A veces deseo una casa; no una mejor que la que habito, sino aquella de mi adolescencia que quisiera reconstruir con ladrillos incorruptibles, cuando ya uno se percata de que el tiempo es la mercancía más barata del mercado mundial, y también la que más rápido se consume o se desgasta.
En lo físico, la casa de mis nostalgias carecía de importancia; más bien lo que valía era que aún te rodeaban los seres más amados. Y tú puedes vivir lejos de los que has querido, pero en el mismo espacio donde ya no están implica andar orillando el desconsuelo: la resignación se niega a embalsamar los despojos.
Si entrara ahora en aquella mi casa joven, del techo se desprendería el óleo del vacío para pintar el símbolo de la soledad: una espalda doblada y cabizbaja sentada en el quicio de la puerta. Al volver la cara hacia dentro quizá vería en la sala, colgada, una minúscula araña de bronce, con cristales como lágrimas que parecían caer sin lograrlo, y en el comedor la mesa y las sillas pintadas de verde y crema, en tonalidades tenues, y el aparador, donde se protegía un juego de copas de bacarat que, con mi primer sueldo, a los l8 años, ya la Revolución de por medio, le compré a mamá con el propósito de decirle que ella lo merecía todo en primer lugar. Y yendo hacia dentro, en cada detalle doméstico de la pobreza se revelaría una microscópica historia de amor, de intimidad consanguínea, de privación y ahorro.

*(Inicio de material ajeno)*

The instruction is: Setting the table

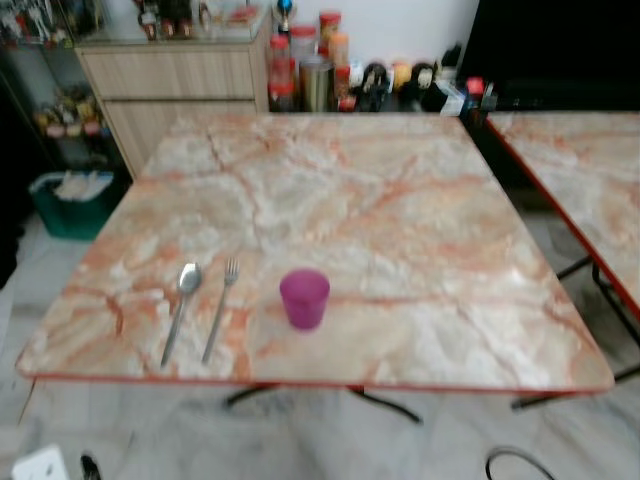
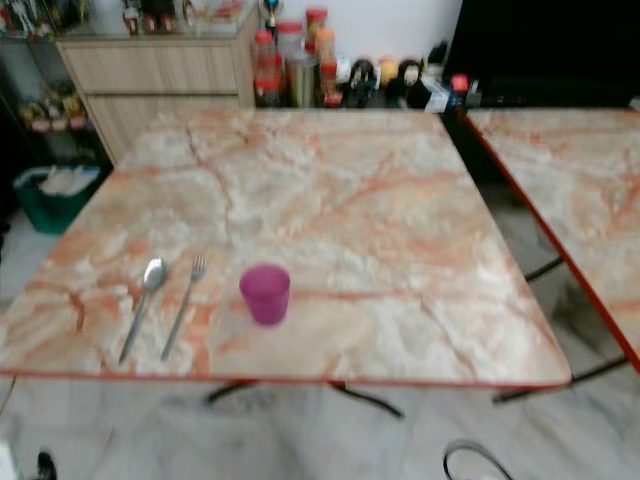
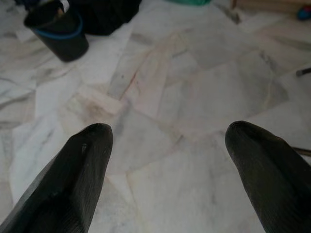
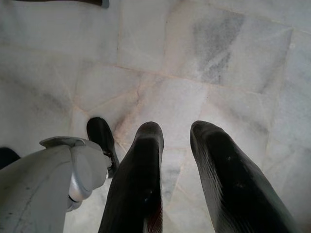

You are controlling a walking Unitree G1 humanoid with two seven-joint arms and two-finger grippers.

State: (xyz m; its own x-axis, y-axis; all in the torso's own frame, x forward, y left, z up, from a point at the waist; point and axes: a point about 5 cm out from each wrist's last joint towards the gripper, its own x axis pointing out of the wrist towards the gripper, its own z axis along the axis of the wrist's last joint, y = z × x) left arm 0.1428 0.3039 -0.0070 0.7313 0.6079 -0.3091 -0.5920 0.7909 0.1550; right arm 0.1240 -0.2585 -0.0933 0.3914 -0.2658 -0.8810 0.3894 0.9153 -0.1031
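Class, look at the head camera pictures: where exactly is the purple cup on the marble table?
The purple cup stands upright near the front edge of the marble table, toward the robot's left, just right of the fork, with the spoon beyond it.

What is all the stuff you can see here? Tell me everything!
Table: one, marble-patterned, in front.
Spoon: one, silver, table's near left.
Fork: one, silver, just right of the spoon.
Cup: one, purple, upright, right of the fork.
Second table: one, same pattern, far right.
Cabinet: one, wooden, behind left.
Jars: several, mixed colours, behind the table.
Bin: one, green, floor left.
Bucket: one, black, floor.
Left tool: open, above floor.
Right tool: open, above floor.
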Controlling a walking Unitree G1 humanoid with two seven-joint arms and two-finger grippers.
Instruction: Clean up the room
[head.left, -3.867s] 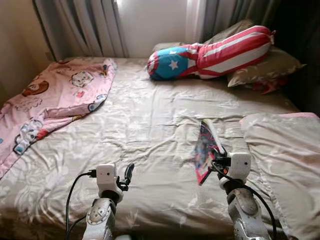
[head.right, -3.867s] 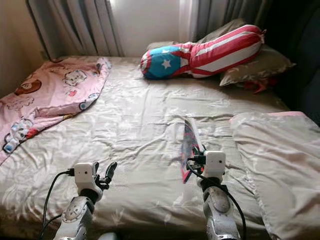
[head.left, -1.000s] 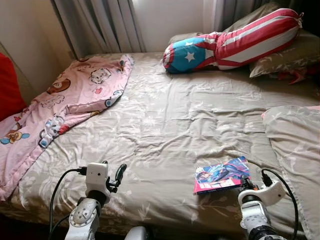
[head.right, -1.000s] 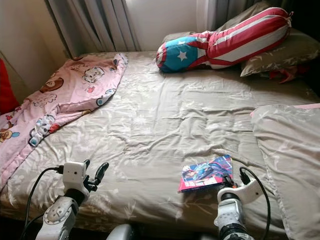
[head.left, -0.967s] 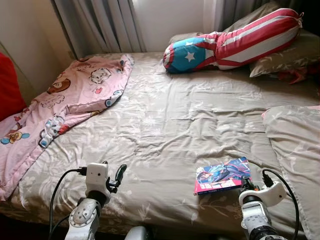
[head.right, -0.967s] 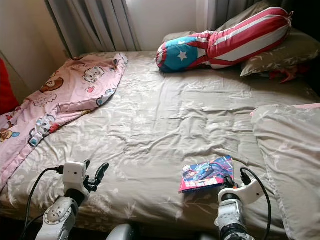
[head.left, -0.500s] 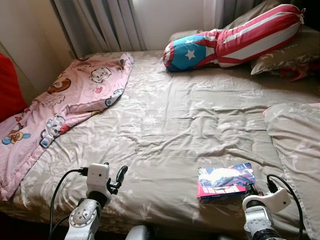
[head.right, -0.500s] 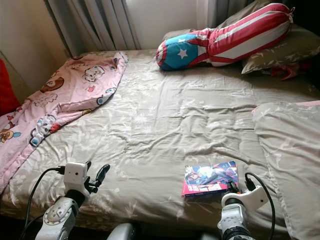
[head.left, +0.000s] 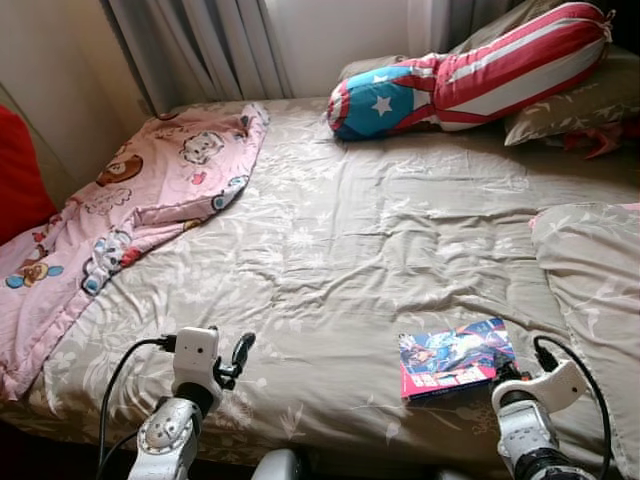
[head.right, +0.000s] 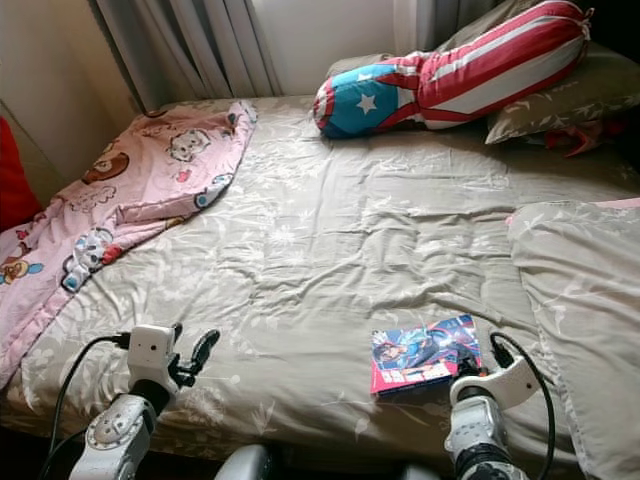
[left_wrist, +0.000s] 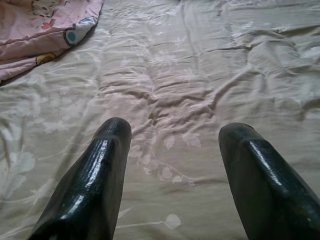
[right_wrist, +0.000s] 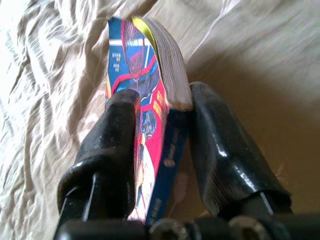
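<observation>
A colourful comic book (head.left: 455, 358) lies near the front right of the beige bed (head.left: 350, 220), flat, cover up. My right gripper (right_wrist: 162, 135) is shut on the book (right_wrist: 145, 90), one black finger on its cover and one on its back. In the right eye view the same book (head.right: 425, 355) sits just ahead of my right wrist. My left gripper (head.left: 238, 352) hovers open over the bed's front left, its fingers (left_wrist: 95, 175) wide apart above bare quilt.
A pink cartoon blanket (head.left: 120, 210) drapes over the bed's left side. A star-and-stripe bolster (head.left: 460, 75) and grey pillows (head.left: 570, 100) lie at the head. Another pillow (head.left: 595, 280) sits at the right edge. Curtains (head.left: 190, 45) hang behind.
Seconds ago my right gripper held the book upright; it now lies flat, lower and nearer the front edge. The camera has shifted. The left arm has barely moved.
</observation>
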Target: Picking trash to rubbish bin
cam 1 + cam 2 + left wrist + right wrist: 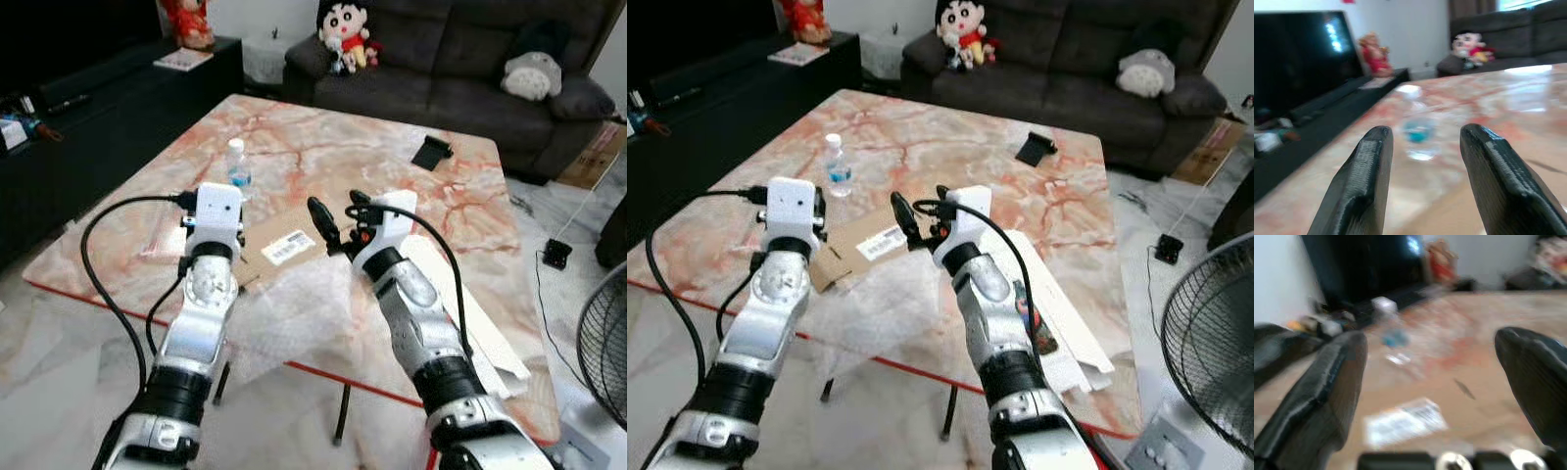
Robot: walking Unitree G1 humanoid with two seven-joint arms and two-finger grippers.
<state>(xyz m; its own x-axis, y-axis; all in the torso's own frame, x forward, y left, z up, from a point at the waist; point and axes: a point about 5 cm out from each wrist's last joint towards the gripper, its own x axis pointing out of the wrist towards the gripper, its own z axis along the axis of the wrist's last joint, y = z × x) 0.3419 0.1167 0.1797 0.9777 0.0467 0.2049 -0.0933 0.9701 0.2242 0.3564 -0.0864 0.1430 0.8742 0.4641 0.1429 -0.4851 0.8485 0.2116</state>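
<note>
Scene: a marble surface stands before the robot, with a dark sofa beyond it and a fan on the robot's right.
Trash: a small clear plastic bottle with a blue label stands upright on the surface, just beyond the left hand; a flat piece of cardboard with a white label lies between the two hands; a sheet of bubble wrap drapes over the near edge under the forearms.
Other item: a small black object lies well apart, toward the sofa side.
Left hand: released, fingers spread apart, holding nothing, aimed at the bottle, which sits centred in the gap but not yet between the fingers.
Right hand: released too, fingers wide, empty, hovering above the cardboard's label.
Rubbish bin: none can be made out, so the drop-off probably calls for a turn or a walk.
Step, as I judge it: lining up on the bottle, grasp not yet made.
Risk, tipping: the bottle looks light and nearly empty; a fingertip nudging its side would likely topple it and let it roll.
Risk, dragging: a forearm rubbing the bubble wrap could pull it off the edge.
Risk, cardboard: lying flat, it gives the fingers little to pinch and may slide instead.
</note>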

Tal vez lo que más recuerde ahora sea mi vuelta a casa, a los l6 años, desde el seminario católico donde estudiaba. Transcurría un año puntiagudo: 1961. Y mamá, que entonces temía que me fuera del país para seguir estudiando, se esmeraba en sus ternezas cocinándome los platos tradicionales de la casa. Un día, en el almuerzo, me halagaba con aquellas torrejas de la infancia —pan, leche, huevo y canela en almíbar—, cuya dorada y cremosa masa no parecía provenir de ingredientes tan elementales; a la comida, el postre quizá se mostraba en unos platillos de arroz con leche, aún tibio, porque cuando se enfriaba, advertía mamá, perdían esa virtud de diluirse en la boca como las cremas más selectas. Otro día el plato central se derramaba en una lengua de vaca cocida en salsa roja, comida de remiendo por lo accesible en años de nuestra niñez, y degustada en su fibrosa suculencia por quienes habían descubierto la exquisitez procurando el alimento más prosaico.
Un martes o un jueves venía la sopa de falda, cuya carne de segunda, después de haber donado el sabor y la grasa a un caldo que hervía, se desmenuzaba en hilos para sofreírse ahogada en puré de tomate, adquiriendo así un nombre engañoso, porque llamándose «ropa vieja» o «carne ripiada» podía componer un vestido de etiqueta.
Pero el momento de suprema expansión gustativa fue aquella tarde en que, sin previa advertencia, me sirvió «afiollas» o «afilloas», que no concuerda el nombre con los recuerdos de la receta traída por la mamá de mi padre desde Galicia, mi abuela Antonia, y que ejerció provisoria opción en nuestra mesa de subsistencia durante los 50, década de papá sin trabajo, y de decisiones familiares, propiamente de mamá, para romper miedos y emigrar hacia La Habana. Las «afilloas» gallegas consistían en harina de Castilla disuelta en agua, sal y un huevo batido, o sin huevo, y luego puesta en la sartén a fuego lento para aglutinarse en una torta conjuradora del hambre.
Ahora, mi hambre es otra. La nostalgia intenta repletar mi estómago sentimental como un bolo de coca anestesiaba la debilidad de aquel pastor que vi, como figura estatuaria en la desolación de la puna boliviana, un día entre mis días de periodista andador de caminos, y que ahora sentado a la puerta de una casa inexistente se echa a andar por los atajos imposibles de la memoria, cuyas antenas, si te recuerdan que has vivido, también te invitan a vivir otra vez.